Collected data below:

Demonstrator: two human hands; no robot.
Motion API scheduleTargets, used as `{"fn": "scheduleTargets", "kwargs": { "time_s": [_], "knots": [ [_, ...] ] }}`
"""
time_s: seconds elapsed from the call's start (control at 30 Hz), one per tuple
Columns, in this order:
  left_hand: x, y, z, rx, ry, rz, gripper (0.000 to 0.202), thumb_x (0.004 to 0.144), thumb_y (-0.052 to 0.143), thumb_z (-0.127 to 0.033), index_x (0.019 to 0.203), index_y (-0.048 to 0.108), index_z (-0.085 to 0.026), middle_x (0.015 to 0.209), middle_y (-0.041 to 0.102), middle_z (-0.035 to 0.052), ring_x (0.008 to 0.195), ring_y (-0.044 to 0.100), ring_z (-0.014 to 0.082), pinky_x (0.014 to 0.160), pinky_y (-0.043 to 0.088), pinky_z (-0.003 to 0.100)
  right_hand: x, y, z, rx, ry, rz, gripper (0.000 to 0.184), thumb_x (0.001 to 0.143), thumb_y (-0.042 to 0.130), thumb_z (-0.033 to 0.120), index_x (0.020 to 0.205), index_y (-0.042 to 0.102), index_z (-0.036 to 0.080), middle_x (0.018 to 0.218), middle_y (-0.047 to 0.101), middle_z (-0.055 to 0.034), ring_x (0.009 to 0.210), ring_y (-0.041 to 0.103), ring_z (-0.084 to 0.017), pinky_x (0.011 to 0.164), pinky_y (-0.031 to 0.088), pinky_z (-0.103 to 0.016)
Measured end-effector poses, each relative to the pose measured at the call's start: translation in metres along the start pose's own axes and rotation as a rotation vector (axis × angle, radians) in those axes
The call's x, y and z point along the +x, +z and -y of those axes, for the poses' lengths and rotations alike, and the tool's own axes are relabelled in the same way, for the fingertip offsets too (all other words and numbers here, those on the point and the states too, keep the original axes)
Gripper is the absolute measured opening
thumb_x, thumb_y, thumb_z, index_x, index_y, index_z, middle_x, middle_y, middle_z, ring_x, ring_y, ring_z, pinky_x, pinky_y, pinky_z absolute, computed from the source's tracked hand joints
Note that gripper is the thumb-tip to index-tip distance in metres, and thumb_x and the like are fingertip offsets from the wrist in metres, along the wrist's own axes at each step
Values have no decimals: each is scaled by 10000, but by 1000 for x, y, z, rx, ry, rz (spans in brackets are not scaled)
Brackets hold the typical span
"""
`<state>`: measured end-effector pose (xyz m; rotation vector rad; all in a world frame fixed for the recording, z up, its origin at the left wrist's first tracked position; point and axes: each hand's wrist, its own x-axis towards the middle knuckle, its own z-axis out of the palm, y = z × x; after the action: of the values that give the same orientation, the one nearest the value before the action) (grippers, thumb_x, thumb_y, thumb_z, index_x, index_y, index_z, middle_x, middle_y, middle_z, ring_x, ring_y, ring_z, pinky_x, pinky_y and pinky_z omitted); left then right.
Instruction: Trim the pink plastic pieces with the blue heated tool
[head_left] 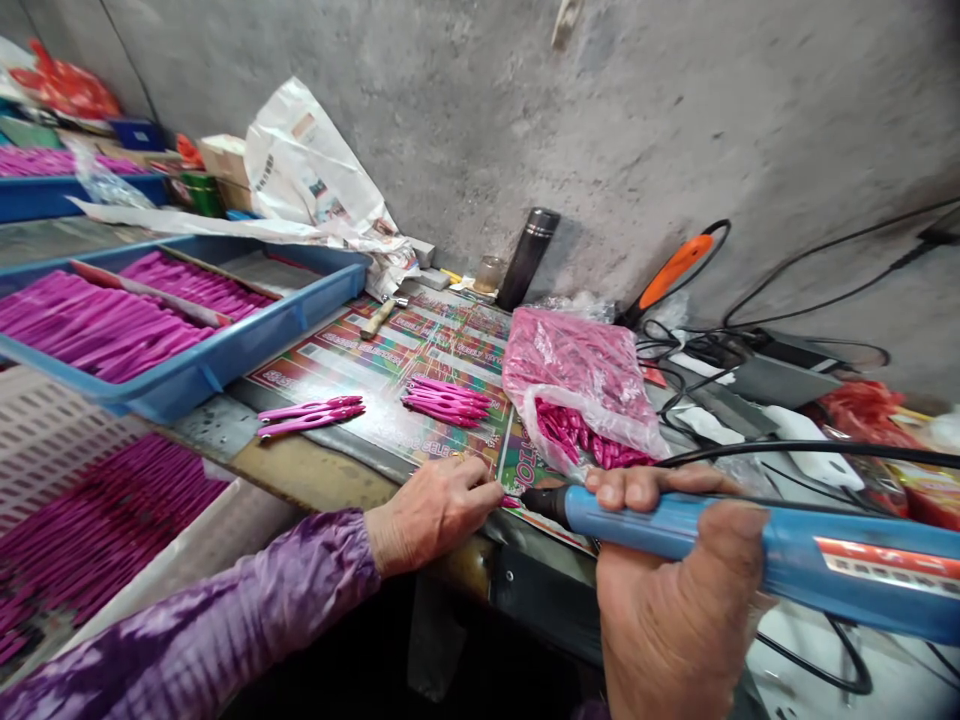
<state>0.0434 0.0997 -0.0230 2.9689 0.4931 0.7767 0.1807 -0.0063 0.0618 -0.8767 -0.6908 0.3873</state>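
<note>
Squeezing a long blue tool (787, 550), the right hand (667, 590) could wobble, scratching the pink stick (511, 502) the left hand (442, 505) pinches.

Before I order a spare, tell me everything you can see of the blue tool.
The blue tool looks plastic: long, glossy, with a black nose and a reddish, silvery label. The right hand grips it, nose pointing left, close to the pink piece at the left hand. Its rear runs out of frame.

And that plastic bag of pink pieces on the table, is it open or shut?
Open: the bag's mouth gapes at its near end, and the pink pieces show there uncovered.
</note>
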Motion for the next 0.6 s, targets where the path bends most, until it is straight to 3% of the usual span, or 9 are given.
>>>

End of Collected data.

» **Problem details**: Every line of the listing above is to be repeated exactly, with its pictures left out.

» **Result of this exercise**:
Demonstrator: two human hands; no robot.
Motion API scheduleTargets, used as `{"fn": "scheduleTargets", "kwargs": { "time_s": [_], "knots": [ [_, ...] ] }}`
"""
time_s: seconds elapsed from the call's start (control at 30 Hz), one per tuple
Columns, in this order:
  left_hand: x, y, z, rx, ry, rz, gripper (0.000 to 0.202), thumb_x (0.004 to 0.144), thumb_y (-0.052 to 0.143), thumb_z (-0.127 to 0.033), index_x (0.019 to 0.203), index_y (-0.048 to 0.108), index_z (-0.085 to 0.026), middle_x (0.015 to 0.209), middle_y (-0.041 to 0.102), middle_z (-0.035 to 0.052), ring_x (0.008 to 0.195), ring_y (-0.044 to 0.100), ring_z (-0.014 to 0.082), pinky_x (0.014 to 0.160), pinky_y (-0.043 to 0.088), pinky_z (-0.003 to 0.100)
  right_hand: x, y, z, rx, ry, rz, gripper (0.000 to 0.184), thumb_x (0.001 to 0.143), thumb_y (-0.042 to 0.130), thumb_z (-0.033 to 0.120), index_x (0.020 to 0.205), index_y (-0.042 to 0.102), index_z (-0.036 to 0.080), middle_x (0.018 to 0.218), middle_y (-0.047 to 0.101), middle_z (-0.055 to 0.034), ring_x (0.009 to 0.210), ring_y (-0.041 to 0.103), ring_z (-0.084 to 0.017), pinky_x (0.011 to 0.164), pinky_y (-0.031 to 0.088), pinky_z (-0.103 to 0.016)
Measured end-effector poses, each relative to the pose measured at the call's start: translation in metres along the start pose's own axes and rotation as a rotation vector (axis × angle, radians) in those axes
The call's x, y and z point along the +x, +z and -y of those axes, for the poses' lengths and rotations alike, and the tool's own axes are relabelled in the same way, for the fingertip offsets too (all other words and numbers here, those on the point and the states too, keep the original axes)
Gripper is the absolute measured opening
thumb_x, thumb_y, thumb_z, index_x, index_y, index_z, middle_x, middle_y, middle_z, ring_x, ring_y, ring_z, pinky_x, pinky_y, pinky_z absolute, computed from the source's tracked hand joints
Note that gripper is the thumb-tip to index-tip distance in metres, and thumb_x and the like are fingertip offsets from the wrist in metres, along the wrist's own axes at each step
Values have no decimals: each is scaled by 10000, but by 1000 for x, y, z, rx, ry, rz (spans in brackets are not scaled)
Brackets hold the typical span
"""
`<state>`: measured end-effector pose (xyz m; rotation vector rad; all in a world frame fixed for the recording, z up, its origin at the left wrist's first tracked position; point and axes: each hand's wrist, its own x-axis towards the middle knuckle, its own z-axis out of the palm, y = z × x; after the action: of the values that give the same orientation, the one nearest the value before the action) (grippers, thumb_x, thumb_y, thumb_z, index_x, index_y, index_z, middle_x, middle_y, middle_z, ring_x, ring_y, ring_z, pinky_x, pinky_y and pinky_z omitted); left then right.
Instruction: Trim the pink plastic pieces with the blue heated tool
[head_left] 
<state>0.0434 0.0997 -0.0230 2.9689 0.4931 0.7767 0.1807 -0.0063 0.0618 -0.8767 -0.6908 0.3873</state>
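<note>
Squeezing a long blue tool (787, 550), the right hand (667, 590) could wobble, scratching the pink stick (511, 502) the left hand (442, 505) pinches.

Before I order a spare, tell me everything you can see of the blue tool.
The blue tool looks plastic: long, glossy, with a black nose and a reddish, silvery label. The right hand grips it, nose pointing left, close to the pink piece at the left hand. Its rear runs out of frame.

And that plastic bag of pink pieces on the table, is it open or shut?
Open: the bag's mouth gapes at its near end, and the pink pieces show there uncovered.
</note>
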Motion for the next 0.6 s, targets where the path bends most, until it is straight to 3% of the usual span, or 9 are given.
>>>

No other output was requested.